FBI Agent Using Public Money to Gamble, Drink in Vegas Troubles Law Professors

The circumstances around an FBI agent allegedly using $13.5K in federal money to gamble at the Bellagio concerns two leading law professors. The case also comes as the FBI faces scrutiny for the unprecedented search of former President Donald Trump’s Florida residence.

Robert Jarvis
Robert Jarvis
Robert Jarvis, a professor at Florida’s Nova Southeastern University’s Shepard College of Law, pictured above. He questioned the role PTSD played in a recent case. (Image: Nova Southeastern University)

This week, US District Court Judge Gloria Navarro sentenced Scott Carpenter, 40, of New York, to three months of incarceration for his 2017 misuse of money earmarked for an FBI investigation. Beyond losing the $13,500 playing blackjack at the Bellagio’s high limit room, he also downed a six-pack of beer and almost an entire bottle of vodka paid for via public funds at another Las Vegas casino. He has left the FBI and plead guilty to a conversion of government money charge.
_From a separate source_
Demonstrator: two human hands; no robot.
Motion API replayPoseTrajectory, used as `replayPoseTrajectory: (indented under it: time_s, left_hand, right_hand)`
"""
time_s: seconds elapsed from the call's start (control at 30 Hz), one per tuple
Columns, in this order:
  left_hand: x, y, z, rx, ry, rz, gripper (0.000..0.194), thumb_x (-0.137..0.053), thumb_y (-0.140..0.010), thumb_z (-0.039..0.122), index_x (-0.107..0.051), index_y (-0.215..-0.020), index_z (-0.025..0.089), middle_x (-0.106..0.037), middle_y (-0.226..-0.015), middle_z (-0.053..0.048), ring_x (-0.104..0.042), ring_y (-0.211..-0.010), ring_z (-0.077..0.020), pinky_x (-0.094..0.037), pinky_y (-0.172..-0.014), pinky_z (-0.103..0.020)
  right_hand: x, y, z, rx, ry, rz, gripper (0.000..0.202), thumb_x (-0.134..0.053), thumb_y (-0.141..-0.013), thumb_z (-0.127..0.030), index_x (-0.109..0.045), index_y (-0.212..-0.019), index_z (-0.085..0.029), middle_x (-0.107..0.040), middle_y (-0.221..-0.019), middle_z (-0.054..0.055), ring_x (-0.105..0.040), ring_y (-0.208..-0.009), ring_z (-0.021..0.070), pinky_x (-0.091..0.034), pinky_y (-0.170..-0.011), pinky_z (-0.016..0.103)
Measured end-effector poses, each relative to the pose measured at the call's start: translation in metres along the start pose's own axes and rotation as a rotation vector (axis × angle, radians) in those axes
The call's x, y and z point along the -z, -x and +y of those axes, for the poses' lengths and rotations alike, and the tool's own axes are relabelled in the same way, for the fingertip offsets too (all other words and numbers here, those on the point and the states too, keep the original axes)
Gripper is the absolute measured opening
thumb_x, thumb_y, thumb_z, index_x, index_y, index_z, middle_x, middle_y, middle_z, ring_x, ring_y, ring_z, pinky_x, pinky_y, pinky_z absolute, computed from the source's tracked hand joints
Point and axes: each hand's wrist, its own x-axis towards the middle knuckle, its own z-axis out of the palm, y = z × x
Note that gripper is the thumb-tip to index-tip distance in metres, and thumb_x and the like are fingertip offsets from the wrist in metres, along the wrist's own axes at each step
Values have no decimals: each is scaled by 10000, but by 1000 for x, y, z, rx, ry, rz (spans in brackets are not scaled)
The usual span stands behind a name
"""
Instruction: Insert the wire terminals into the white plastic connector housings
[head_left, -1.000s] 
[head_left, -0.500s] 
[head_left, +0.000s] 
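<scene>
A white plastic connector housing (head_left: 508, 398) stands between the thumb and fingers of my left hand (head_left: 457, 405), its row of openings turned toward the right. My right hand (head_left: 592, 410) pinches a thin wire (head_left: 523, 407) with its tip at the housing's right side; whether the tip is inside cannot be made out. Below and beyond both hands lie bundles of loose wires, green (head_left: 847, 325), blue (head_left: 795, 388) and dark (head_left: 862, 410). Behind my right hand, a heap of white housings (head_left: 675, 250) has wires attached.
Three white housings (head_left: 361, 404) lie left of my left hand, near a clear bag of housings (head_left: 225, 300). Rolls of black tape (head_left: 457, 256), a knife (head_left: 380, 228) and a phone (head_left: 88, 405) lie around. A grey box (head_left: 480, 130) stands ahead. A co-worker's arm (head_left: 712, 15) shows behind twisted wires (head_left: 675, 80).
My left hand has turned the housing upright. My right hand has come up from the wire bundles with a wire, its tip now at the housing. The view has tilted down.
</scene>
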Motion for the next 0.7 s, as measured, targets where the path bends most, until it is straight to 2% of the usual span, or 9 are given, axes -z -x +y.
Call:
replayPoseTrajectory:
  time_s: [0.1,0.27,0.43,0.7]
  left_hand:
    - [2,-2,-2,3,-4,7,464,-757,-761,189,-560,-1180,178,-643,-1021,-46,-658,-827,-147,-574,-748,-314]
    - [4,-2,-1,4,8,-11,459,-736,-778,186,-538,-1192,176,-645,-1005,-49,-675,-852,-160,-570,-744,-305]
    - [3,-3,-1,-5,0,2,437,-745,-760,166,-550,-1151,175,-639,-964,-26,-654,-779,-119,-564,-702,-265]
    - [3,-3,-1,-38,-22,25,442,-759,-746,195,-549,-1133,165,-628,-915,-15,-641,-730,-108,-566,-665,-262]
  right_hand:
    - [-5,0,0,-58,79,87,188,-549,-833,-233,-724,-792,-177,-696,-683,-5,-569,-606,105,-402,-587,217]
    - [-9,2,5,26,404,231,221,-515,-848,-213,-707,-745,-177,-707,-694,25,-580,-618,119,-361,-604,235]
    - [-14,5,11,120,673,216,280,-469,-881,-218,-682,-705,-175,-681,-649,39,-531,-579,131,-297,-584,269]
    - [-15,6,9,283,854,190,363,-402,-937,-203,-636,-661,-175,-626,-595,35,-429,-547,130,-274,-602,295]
This is an extraordinary story,” Robert Jarvis, a professor at Florida’s Nova Southeastern University’s Shepard College of Law, told Casino.org. “Although one often reads about employees embezzling money from their employers to feed their gambling habits, I cannot remember the last time I read about a law enforcement official, let alone an FBI agent, committing such an act.”

There is also a controversy over the relative shortness of the sentence and the request to spend it in a residence rather than a correctional facility.

“On the one hand, it seems necessary to recognize the extra harm done when people who are given a public trust commit a crime,” Frank Rudy Cooper, director, Program on Race, Gender & Policing at UNLV’s William S. Boyd School of Law, told Casino.org. “On the other hand, the defendant seems to have stated a basis for mercy.”

It would be nice if everyone got as much attention paid to their mitigating factors as Mr. Carpenter did.  I do not believe we should over-incarcerate law enforcement officers just because we do so to everyday civilians, but I would understand if some people thought Carpenter got more of a benefit of the doubt than many people.”

Cooper acknowledged it is a “difficult” call for Navarro. He called her “intelligent and principled.” Within 90 days, she will announce whether Carpenter can spend the sentence at his residence or at a correctional facility.

Jarvis said he is not surprised at the 90-day sentence. He noted that Carpenter had no criminal record, this was his first offense; and he is a veteran. (He served in the US Army’s 82nd Airborne Division in Iraq.)

Also, he pled guilty to a misdemeanor. Often, they lead to probation and restitution rather than prison time, Jarvis said.

Home Confinement Makes Sense

Jarvis confirmed that home confinement is “very controversial among the public” and is more comfortable for the convict.

Frank Rudy Cooper, a UNLV law professor
Frank Rudy Cooper, a UNLV law professor
Frank Rudy Cooper, a UNLV law professor, pictured above. He recognizes the sentencing of the defendant in the case is challenging for the judge. (Image: UNLV)

But it provides the wider community benefits over prison incarceration in many cases. For instance, housing prisoners in a facility is very expensive and can lead to repeat offenders, Jarvis said.

Home confinement also poses less risk of spreading communicable diseases such as COVID-19 and monkeypox than being in one’s residence.

“As a former FBI agent, he would be an immediate target in prison and would have to be kept in solitary confinement, which would be an excessive punishment for a misdemeanor,” Jarvis added.

Questioned PTSD

But even apparently favoring the shorter sentence and serving it at home, Jarvis doubts Carpenter’s embezzlement of the government money had anything to do with Post Traumatic Stress Disorder (PTSD), as his defense lawyer claimed.

The FBI would have weeded Carpenter out if it had any concerns about his psychological make-up,” Jarvis said. “PTSD is a serious condition and many veterans do not get the help they need, but to draw a link between it and what Carpenter did strikes me as something that would be very hard to prove.”

The entire experience also should be a wake-up call to the FBI. Since anyone can have a gambling addiction, Jarvis asked what precautions, if any, the FBI took to avoid this situation after giving four agents a large sum of money: $135,000. Among other things, they ordered many drinks at The Cosmopolitan using federal money.

Given what happened, and the fact that Carpenter was able to consume large amounts of alcohol with apparently no oversight, the FBI needs to have a serious look at its protocols,” Jarvis said.